■ **What this task involves**:
There is material below. Print exactly the lines starting at the line with "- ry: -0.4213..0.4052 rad" and ending at the line with "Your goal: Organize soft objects", ends included, and no others.

■ **Available data**:
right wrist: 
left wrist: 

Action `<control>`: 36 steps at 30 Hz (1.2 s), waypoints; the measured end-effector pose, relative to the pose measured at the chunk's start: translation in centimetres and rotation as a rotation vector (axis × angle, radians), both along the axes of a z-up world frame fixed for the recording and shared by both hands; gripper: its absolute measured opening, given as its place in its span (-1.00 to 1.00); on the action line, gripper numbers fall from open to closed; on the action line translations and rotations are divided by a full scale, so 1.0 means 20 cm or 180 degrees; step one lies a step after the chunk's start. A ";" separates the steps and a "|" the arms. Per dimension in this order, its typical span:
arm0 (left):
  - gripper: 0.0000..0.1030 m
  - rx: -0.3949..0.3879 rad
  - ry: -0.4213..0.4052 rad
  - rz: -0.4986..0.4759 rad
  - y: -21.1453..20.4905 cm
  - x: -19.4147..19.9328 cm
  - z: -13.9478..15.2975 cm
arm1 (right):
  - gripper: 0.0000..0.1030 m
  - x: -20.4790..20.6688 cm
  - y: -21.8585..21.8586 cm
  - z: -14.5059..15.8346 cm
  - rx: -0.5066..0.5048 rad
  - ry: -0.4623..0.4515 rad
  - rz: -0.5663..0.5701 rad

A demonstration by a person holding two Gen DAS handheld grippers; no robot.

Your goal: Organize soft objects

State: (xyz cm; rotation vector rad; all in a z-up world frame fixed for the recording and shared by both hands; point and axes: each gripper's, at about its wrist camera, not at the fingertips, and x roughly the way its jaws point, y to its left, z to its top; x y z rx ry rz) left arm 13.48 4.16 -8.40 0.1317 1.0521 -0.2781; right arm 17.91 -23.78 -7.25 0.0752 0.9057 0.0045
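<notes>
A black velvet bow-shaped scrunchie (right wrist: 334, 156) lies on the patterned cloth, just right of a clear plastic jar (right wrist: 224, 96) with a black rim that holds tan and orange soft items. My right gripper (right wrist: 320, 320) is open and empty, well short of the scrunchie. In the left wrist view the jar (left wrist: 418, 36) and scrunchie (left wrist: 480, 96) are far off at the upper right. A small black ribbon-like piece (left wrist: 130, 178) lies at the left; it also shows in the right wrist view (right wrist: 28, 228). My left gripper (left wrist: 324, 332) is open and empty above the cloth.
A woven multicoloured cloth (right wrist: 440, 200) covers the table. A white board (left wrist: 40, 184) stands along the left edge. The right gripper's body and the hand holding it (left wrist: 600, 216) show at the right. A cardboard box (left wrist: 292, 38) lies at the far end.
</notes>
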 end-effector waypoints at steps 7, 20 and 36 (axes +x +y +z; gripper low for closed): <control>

■ **Output of the task**:
  - ry: -0.4213..0.4052 rad
  - rz: -0.4986..0.4759 rad
  - y: -21.1453..20.4905 cm
  - x: -19.4147..19.9328 cm
  - z: -13.9478..15.2975 cm
arm1 (right):
  - gripper: 0.0000..0.1030 m
  - x: -20.4790..20.6688 cm
  - y: -21.8585..21.8586 cm
  - z: -14.5059..15.8346 cm
  - rx: -0.5066..0.5048 rad
  - ry: -0.4623..0.4515 rad
  - rz: -0.5663..0.5701 rad

A demonstration by a person holding two Gen DAS handheld grippers; no robot.

Your goal: Organize soft objects

That completes the answer to this exercise.